Federico Macheda is on the verge of a loan move to Doncaster.
Macheda, who scored that goal against Aston Villa in 2009, and in doing so made a vital contribution to Manchester United beating Liverpool to the league title.
The same young Italian on whom the Daily Telegraph ran a story, describing him as ‘the next Ronaldo’.
The very striker who, having made another scoring contribution against Sunderland in the next league game, earned the phrase ‘a star is born’ from the BBC.
All this 46 minutes into his Manchester United career.
In 2009 I wrote an article for another website wondering why there was quite so much clamour for Macheda so early into his career. The manner and importance of his goals led to unwarranted, and probably unwanted, media adulation. His career was immediately thrust under the spotlight and the proclamations of his future greatness bordered on the ridiculous.
Following 10 appearances for Man Utd the following season and 12 the season after, he was loaned out to Sampdoria for the second half of the 2010-11 season. 16 matches and one goal, in the last 16 of the Coppa Italia.
In 2011-12 Macheda played six times for United before heading on loan again, this time to QPR. Another six appearances for the Hoops, no goals.
Last season he only turned out three times for his parent club before being farmed out on loan once more, to Stuttgart in the Bundesliga. 18 appearances, no goals.
This is not intended as an assassination of the career of Federico Macheda. It is merely a warning of expecting too much too soon from young players, putting too much pressure on the shoulders of teenagers before they are physically and mentally developed enough to cope with it.
For Macheda, read Adnan Januzaj. The 18 year-old Belgian made a stunning substitute appearance for the Red Devils against Crystal Palace at the weekend, making several incisive runs down the left and playing more dangerous balls into the box than Ashley Young had managed in the preceding hour of play.
It was thrilling to watch and the crowd immediately latched onto it, roaring him on every time he received the ball.
Following full time, the fans and press immediately fawned over Januzaj, holding him up as the latest child prodigy to emerge from Carrington. Having been signed up at 16 from Anderlecht, the received opinion is that now is the time for him to step into the Cristiano Ronaldo-shaped spaced vacated on the wing.
The most ludicrous of comparisons has already been drawn. By a hugely unfortunate coincidence, he made his debut 50 years to the day since George Best first turned out for United. The headlines write themselves, as they say.
Even to hint that Januzaj is a Best in waiting is scandalous. Not only is it grossly premature but extremely unfair to mention his name in the same breath as a player who is cast in bronze outside Old Trafford.
The comments on another article comparing Januzaj to Best are telling. “Januzaj is going to be a United legend” “Januzaj is very similar to Messi” “He will be one of the best players in the world”. 24 minutes into his competitive Man United career.

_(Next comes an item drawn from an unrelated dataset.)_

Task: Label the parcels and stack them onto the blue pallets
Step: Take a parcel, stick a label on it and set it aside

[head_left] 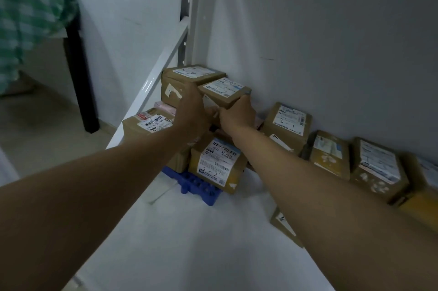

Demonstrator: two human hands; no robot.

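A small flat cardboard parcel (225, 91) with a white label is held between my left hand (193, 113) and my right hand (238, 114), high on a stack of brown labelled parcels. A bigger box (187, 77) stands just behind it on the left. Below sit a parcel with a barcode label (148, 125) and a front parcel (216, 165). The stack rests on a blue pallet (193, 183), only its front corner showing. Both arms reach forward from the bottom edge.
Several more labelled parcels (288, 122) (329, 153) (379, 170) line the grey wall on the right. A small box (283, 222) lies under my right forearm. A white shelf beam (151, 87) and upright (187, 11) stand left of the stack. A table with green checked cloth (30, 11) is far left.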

He could well become a world-beater. There’s a chance he will become the greatest player ever to pull on a Manchester United shirt. He might also quite equally fail to scale the heights of expectation already placed on his burgeoning talent.
This ridiculously paced hailing of new heroes is, of course, not just the preserve of the red half of Manchester. Bruno Cheyrou, the next Zidane. Kerlon, the next Ronaldinho. Ryan Babel, the next Henry.
It’s astonishing how quickly and frequently people jump on the wonderkid bandwagons. Of course it is natural to hope that your club has uncovered The Next Big Thing and that they will ascend the world game right to the very top – it’s one of the joys of following the sport.
It is also understandable that journalists will spot a story emerging around a young player and want to provide the football supporting public with what they want – more information about the kid they saw tearing it up at the weekend. It is a self-perpetuating cycle. Terrace hype leads to media hype leads to increased terrace hype.
The problem is, raising expectations can only have a detrimental effect on the player in question. Before long, people can start to anticipate performing at elite level immediately. Rather than playing with the freedom and fearlessness of youth, sometimes a young player can become crushed under the weight of pressure and media scrutiny. Is it any wonder that Ferguson and Moyes are always at such pains to ‘protect’ their young players?
There is nothing wrong with being excited about a young player with bags of potential. There is also nothing wrong with giving him plenty of encouragement when he comes on. What is wrong is seeing one substitute appearance and claiming he is on the cusp of being placed alongside two of the club’s greatest legends.
He is not the next Best. He is not the next Ronaldo. He is the first Adnan Januzaj. Let’s just hope he manages to keep his head and develop at his own pace. It would be truly saddening to see his career follow the same path as Kiko Macheda.